» **WHAT TO PRODUCE**
Search the records below for the word "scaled", then return every line where it appears.

» **EXERCISE MATERIAL**
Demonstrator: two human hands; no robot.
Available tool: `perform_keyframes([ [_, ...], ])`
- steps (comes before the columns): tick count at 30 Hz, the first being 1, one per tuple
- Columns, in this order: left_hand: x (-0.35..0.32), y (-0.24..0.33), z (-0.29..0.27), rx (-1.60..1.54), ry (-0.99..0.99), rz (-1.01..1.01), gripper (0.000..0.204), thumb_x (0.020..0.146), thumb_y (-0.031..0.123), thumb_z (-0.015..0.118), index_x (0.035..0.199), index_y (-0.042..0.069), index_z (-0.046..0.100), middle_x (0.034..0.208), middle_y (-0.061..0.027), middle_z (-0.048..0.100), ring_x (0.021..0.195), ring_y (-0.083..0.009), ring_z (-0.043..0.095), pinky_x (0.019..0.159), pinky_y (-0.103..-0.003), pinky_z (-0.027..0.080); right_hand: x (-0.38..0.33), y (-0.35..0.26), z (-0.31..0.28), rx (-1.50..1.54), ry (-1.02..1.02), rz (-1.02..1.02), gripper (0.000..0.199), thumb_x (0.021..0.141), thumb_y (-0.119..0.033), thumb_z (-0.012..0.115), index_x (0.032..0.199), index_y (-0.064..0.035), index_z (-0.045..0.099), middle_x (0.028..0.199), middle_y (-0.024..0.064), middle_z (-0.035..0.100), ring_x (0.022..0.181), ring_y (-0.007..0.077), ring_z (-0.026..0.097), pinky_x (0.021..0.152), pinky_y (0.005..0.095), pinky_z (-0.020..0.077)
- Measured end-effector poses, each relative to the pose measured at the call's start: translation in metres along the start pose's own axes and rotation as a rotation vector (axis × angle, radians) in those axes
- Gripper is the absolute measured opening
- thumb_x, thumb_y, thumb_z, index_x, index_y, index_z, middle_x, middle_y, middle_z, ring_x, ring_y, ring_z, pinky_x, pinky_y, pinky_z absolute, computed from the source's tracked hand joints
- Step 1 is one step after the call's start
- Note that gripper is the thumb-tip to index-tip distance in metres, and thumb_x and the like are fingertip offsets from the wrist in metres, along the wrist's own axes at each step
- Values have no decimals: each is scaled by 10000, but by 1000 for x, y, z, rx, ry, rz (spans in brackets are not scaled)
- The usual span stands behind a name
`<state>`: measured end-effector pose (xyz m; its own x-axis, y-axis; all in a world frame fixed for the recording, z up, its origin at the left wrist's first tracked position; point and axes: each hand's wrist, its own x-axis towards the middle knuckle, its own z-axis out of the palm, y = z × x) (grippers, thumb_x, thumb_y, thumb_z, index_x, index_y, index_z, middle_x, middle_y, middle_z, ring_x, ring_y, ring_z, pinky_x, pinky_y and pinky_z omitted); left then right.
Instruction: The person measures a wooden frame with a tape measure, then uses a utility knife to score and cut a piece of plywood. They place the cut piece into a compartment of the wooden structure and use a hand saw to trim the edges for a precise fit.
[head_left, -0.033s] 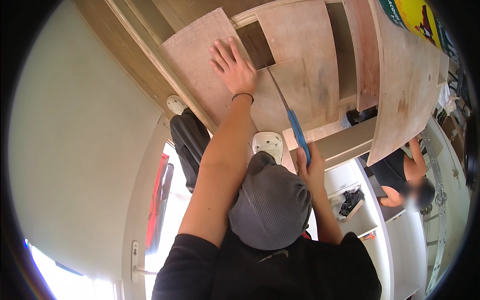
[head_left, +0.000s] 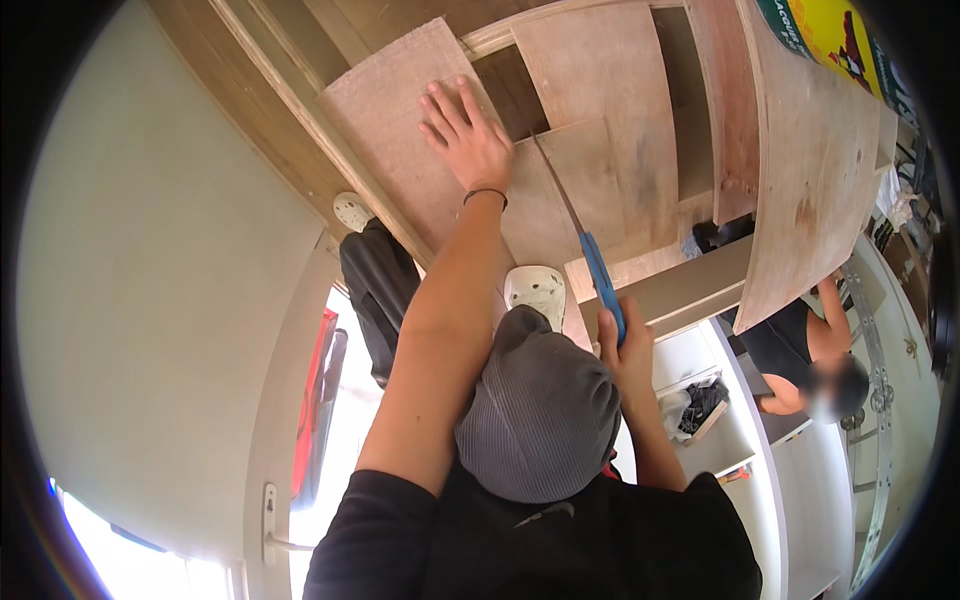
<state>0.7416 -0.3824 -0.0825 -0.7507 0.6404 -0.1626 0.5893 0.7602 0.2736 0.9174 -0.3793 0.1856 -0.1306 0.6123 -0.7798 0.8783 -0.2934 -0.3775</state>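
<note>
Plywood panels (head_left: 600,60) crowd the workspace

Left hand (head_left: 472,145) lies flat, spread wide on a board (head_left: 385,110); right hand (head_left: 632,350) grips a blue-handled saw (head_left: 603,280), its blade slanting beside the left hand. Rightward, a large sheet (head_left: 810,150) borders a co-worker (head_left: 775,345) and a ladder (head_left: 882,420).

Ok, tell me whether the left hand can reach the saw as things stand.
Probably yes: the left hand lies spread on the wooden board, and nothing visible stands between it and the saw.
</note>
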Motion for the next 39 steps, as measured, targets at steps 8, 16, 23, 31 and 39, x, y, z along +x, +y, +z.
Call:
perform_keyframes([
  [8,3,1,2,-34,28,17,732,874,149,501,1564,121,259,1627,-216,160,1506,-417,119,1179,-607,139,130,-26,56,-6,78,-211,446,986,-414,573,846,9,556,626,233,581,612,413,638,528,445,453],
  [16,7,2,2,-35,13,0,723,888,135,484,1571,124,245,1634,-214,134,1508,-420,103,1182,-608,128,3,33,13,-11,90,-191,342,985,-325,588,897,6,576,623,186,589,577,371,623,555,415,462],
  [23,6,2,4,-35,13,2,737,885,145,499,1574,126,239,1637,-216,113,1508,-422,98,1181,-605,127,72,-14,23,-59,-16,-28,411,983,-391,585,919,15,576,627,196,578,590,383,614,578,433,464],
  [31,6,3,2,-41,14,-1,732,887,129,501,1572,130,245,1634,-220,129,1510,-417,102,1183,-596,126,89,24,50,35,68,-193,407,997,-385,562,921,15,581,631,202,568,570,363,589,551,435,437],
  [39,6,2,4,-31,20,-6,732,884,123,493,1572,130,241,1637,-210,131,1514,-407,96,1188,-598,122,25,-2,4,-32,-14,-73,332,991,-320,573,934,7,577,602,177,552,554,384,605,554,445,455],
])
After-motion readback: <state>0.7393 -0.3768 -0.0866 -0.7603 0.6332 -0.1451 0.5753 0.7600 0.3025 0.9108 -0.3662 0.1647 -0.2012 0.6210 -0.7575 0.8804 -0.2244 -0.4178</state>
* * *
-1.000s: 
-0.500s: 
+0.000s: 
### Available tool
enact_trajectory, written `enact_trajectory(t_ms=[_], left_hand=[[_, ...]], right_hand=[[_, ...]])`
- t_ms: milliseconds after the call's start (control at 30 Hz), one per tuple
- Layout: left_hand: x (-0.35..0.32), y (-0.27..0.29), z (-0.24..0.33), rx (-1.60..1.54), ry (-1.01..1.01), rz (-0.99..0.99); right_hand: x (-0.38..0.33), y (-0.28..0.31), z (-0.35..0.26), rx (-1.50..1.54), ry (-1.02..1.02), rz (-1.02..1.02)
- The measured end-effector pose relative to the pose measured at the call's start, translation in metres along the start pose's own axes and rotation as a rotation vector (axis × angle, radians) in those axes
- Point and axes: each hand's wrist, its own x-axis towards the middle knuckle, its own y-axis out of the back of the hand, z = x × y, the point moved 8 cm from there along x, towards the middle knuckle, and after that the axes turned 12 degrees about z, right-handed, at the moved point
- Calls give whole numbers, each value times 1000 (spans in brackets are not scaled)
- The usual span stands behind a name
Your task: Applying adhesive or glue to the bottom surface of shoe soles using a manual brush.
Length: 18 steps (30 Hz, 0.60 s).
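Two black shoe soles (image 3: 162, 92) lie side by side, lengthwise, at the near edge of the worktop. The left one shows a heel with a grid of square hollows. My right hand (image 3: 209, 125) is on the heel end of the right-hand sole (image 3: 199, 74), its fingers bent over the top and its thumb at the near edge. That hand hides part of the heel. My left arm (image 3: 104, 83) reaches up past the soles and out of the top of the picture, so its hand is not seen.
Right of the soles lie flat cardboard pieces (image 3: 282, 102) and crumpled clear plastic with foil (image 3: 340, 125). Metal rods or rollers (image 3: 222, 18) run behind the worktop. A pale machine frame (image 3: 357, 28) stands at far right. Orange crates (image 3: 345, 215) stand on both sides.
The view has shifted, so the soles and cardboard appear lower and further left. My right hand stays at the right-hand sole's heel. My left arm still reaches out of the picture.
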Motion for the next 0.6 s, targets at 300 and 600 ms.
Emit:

» **FINISHED EXERCISE**
- Values have no decimals: each is scaled by 10000, but by 1000 for x, y, z, rx, ry, rz (spans in brackets are not scaled)
- Calls give whole numbers, each value times 1000 (spans in brackets are not scaled)

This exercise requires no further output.